Question about "CuteChess"

Rebel · Post by **Rebel** » Sat Oct 16, 2021 9:07 pm

For cute starters

set ENGINE-ONE-NAME=Orion_0.7_NNUE
set ENGINE-ONE-EXE=Orion_0.7_NNUE.exe
set ENGINE-ONE-PROTOCOL=uci

set ENGINE-TWO-NAME=Komodo_14
set ENGINE-TWO-EXE=Komodo_14.exe
set ENGINE-TWO-PROTOCOL=uci

set THREADS=20
set RESTART=on

set TIME-CONTROL=15+0.1
set TIME-MARGIN=1000

set DRAW-MOVE-NUMBER=160
set DRAW-MOVE-COUNT=3
set DRAW-SCORE=100

set RESIGN-MOVE-COUNT=5
set RESIGN-SCORE=999

set GAMES-TO-PLAY=5000
set PGN-INPUT=8-moves.pgn
set PGN-INPUT-PLIES=20
set PGN-OUTPUT=all.pgn

del %PGN-OUTPUT%

cutechess-cli -concurrency %THREADS% -engine name=%ENGINE-ONE-NAME% cmd=%ENGINE-ONE-EXE% proto=%ENGINE-ONE-PROTOCOL% -engine name=%ENGINE-TWO-NAME% cmd=%ENGINE-TWO-EXE% proto=%ENGINE-TWO-PROTOCOL% -each restart=%RESTART% tc=%TIME-CONTROL% timemargin=%TIME-MARGIN% -draw movenumber=%DRAW-MOVE-NUMBER% movecount=%DRAW-MOVE-COUNT% score=%DRAW-SCORE% -resign movecount=%RESIGN-MOVE-COUNT% score=%RESIGN-SCORE% -rounds %GAMES-TO-PLAY% -repeat -pgnout %PGN-OUTPUT% -openings file=%PGN-INPUT% plies=%PGN-INPUT-PLIES%

Save as batch file (*.bat)

Jouni · Post by **Jouni** » Sat Oct 16, 2021 10:08 pm

I prefer using GUI. 1) Everything can be done inside GUI 2) You see games and see if something is wrong like nps

.

AdminX · Post by **AdminX** » Sat Oct 16, 2021 10:17 pm

Rebel wrote: ↑Sat Oct 16, 2021 9:07 pm For cute starters

Code: Select all

set ENGINE-ONE-NAME=Orion_0.7_NNUE
set ENGINE-ONE-EXE=Orion_0.7_NNUE.exe
set ENGINE-ONE-PROTOCOL=uci

set ENGINE-TWO-NAME=Komodo_14
set ENGINE-TWO-EXE=Komodo_14.exe
set ENGINE-TWO-PROTOCOL=uci

set THREADS=20
set RESTART=on

set TIME-CONTROL=15+0.1
set TIME-MARGIN=1000

set DRAW-MOVE-NUMBER=160
set DRAW-MOVE-COUNT=3
set DRAW-SCORE=100

set RESIGN-MOVE-COUNT=5
set RESIGN-SCORE=999

set GAMES-TO-PLAY=5000
set PGN-INPUT=8-moves.pgn
set PGN-INPUT-PLIES=20
set PGN-OUTPUT=all.pgn

del %PGN-OUTPUT%

cutechess-cli -concurrency %THREADS% -engine name=%ENGINE-ONE-NAME% cmd=%ENGINE-ONE-EXE% proto=%ENGINE-ONE-PROTOCOL% -engine name=%ENGINE-TWO-NAME% cmd=%ENGINE-TWO-EXE% proto=%ENGINE-TWO-PROTOCOL% -each restart=%RESTART% tc=%TIME-CONTROL% timemargin=%TIME-MARGIN% -draw movenumber=%DRAW-MOVE-NUMBER% movecount=%DRAW-MOVE-COUNT% score=%DRAW-SCORE% -resign movecount=%RESIGN-MOVE-COUNT% score=%RESIGN-SCORE% -rounds %GAMES-TO-PLAY% -repeat -pgnout %PGN-OUTPUT% -openings file=%PGN-INPUT% plies=%PGN-INPUT-PLIES%

Save as batch file (*.bat)

Thanks Ed.

Modern Times · Post by **Modern Times** » Sat Oct 16, 2021 10:23 pm

Jouni wrote: ↑Sat Oct 16, 2021 10:08 pm I prefer using GUI. 1) Everything can be done inside GUI 2) You see games and see if something is wrong like nps .

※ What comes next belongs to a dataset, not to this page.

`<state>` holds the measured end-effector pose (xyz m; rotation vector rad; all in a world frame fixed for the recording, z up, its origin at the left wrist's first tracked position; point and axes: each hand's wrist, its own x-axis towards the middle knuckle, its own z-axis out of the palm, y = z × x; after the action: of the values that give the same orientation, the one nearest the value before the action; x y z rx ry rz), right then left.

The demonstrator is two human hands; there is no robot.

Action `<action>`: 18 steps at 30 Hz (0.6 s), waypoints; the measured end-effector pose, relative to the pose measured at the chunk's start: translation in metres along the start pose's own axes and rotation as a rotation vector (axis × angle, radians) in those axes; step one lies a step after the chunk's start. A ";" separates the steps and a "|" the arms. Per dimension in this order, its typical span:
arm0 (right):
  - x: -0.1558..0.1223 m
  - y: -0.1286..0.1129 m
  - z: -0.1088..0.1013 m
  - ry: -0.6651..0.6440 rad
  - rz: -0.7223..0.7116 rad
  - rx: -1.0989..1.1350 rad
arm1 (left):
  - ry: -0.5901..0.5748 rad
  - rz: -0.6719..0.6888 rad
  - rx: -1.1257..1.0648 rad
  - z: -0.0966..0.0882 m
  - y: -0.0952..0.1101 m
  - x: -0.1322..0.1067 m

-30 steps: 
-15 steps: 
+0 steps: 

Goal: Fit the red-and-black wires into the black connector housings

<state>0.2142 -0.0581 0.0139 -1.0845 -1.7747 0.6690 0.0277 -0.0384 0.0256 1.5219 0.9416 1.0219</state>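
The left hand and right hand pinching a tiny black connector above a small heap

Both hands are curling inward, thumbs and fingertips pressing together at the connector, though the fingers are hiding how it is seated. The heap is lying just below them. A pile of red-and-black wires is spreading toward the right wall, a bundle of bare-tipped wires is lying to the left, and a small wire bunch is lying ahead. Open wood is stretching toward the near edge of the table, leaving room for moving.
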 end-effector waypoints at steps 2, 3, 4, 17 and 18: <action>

Agreed. Personally I want to see the engines playing in the GUI for extra assurance that all is well. And simply watch them if I want to.

lkaufman · Post by **lkaufman** » Sat Oct 16, 2021 11:29 pm

Modern Times wrote: ↑Sat Oct 16, 2021 10:23 pm
Jouni wrote: ↑Sat Oct 16, 2021 10:08 pm I prefer using GUI. 1) Everything can be done inside GUI 2) You see games and see if something is wrong like nps .
Agreed. Personally I want to see the engines playing in the GUI for extra assurance that all is well. And simply watch them if I want to.

Yes indeed. I'll probably never use Little Blitzer again!

ChickenLogic · Post by **ChickenLogic** » Sun Oct 17, 2021 2:38 am

Jouni wrote: ↑Sat Oct 16, 2021 10:08 pm I prefer using GUI. 1) Everything can be done inside GUI 2) You see games and see if something is wrong like nps .

There is a severe difference between a couple of hundred games at long time controls while watching some of them and playing multiple thousands of games with 8 or more games going on at the same time. This is what 'testing' means to me. For this a script is simply better. A log file can be written too which can be viewed live as well. Thus checking for anything foul isn't exactly hard either.

I had a script that asked for a path. It did check for binaries in that folder and used the names of the binaries to set up the tournament. It didn't take any more labor than putting the wanted engines in a folder and starting the script with a single command. I forgot to make a backup so naturally I lost it after getting rid of my old OS. Nowadays I mainly watch VLTC games and don't really do proper testing anymore so I didn't exactly have a reason to write it again.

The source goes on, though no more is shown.